### TASK BRIEF
Output the entire listing below exactly as it stands.

┌────────

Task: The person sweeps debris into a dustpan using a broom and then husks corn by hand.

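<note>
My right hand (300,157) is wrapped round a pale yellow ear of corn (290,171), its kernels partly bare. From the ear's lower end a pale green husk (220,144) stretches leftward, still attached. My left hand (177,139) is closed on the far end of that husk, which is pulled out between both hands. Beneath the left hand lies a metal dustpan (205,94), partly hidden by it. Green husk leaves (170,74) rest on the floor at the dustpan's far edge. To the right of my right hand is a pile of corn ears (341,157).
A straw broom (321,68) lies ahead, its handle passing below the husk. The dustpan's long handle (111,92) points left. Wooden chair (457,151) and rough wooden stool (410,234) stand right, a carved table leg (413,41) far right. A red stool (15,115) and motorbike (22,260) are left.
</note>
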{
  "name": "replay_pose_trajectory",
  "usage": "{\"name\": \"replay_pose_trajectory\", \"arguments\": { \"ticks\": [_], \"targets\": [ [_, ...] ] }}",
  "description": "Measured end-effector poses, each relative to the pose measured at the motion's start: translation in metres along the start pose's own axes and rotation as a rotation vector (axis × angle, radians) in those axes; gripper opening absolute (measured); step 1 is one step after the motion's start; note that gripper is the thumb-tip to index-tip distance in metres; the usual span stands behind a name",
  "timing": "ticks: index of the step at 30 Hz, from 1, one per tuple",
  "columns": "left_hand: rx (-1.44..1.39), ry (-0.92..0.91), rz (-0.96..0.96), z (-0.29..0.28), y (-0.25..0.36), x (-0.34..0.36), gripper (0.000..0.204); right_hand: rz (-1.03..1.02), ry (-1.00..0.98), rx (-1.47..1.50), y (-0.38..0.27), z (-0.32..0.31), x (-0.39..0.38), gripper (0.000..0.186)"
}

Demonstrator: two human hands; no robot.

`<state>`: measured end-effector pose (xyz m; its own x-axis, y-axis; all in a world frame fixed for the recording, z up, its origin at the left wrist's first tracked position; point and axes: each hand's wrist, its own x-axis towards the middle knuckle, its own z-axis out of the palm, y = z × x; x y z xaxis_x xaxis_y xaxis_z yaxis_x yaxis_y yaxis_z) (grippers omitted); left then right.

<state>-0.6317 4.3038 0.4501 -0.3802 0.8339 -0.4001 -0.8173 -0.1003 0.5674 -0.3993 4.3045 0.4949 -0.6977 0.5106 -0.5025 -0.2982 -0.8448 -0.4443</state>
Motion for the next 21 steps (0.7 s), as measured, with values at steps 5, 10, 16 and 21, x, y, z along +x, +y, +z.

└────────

### OUTPUT OF THE EXERCISE
Task: The person sweeps debris into a dustpan using a broom and then husks corn by hand.

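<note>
My right hand (300,157) is wrapped round a pale yellow ear of corn (290,171), its kernels partly bare. From the ear's lower end a pale green husk (220,144) stretches leftward, still attached. My left hand (177,139) is closed on the far end of that husk, which is pulled out between both hands. Beneath the left hand lies a metal dustpan (205,94), partly hidden by it. Green husk leaves (170,74) rest on the floor at the dustpan's far edge. To the right of my right hand is a pile of corn ears (341,157).
A straw broom (321,68) lies ahead, its handle passing below the husk. The dustpan's long handle (111,92) points left. Wooden chair (457,151) and rough wooden stool (410,234) stand right, a carved table leg (413,41) far right. A red stool (15,115) and motorbike (22,260) are left.
</note>
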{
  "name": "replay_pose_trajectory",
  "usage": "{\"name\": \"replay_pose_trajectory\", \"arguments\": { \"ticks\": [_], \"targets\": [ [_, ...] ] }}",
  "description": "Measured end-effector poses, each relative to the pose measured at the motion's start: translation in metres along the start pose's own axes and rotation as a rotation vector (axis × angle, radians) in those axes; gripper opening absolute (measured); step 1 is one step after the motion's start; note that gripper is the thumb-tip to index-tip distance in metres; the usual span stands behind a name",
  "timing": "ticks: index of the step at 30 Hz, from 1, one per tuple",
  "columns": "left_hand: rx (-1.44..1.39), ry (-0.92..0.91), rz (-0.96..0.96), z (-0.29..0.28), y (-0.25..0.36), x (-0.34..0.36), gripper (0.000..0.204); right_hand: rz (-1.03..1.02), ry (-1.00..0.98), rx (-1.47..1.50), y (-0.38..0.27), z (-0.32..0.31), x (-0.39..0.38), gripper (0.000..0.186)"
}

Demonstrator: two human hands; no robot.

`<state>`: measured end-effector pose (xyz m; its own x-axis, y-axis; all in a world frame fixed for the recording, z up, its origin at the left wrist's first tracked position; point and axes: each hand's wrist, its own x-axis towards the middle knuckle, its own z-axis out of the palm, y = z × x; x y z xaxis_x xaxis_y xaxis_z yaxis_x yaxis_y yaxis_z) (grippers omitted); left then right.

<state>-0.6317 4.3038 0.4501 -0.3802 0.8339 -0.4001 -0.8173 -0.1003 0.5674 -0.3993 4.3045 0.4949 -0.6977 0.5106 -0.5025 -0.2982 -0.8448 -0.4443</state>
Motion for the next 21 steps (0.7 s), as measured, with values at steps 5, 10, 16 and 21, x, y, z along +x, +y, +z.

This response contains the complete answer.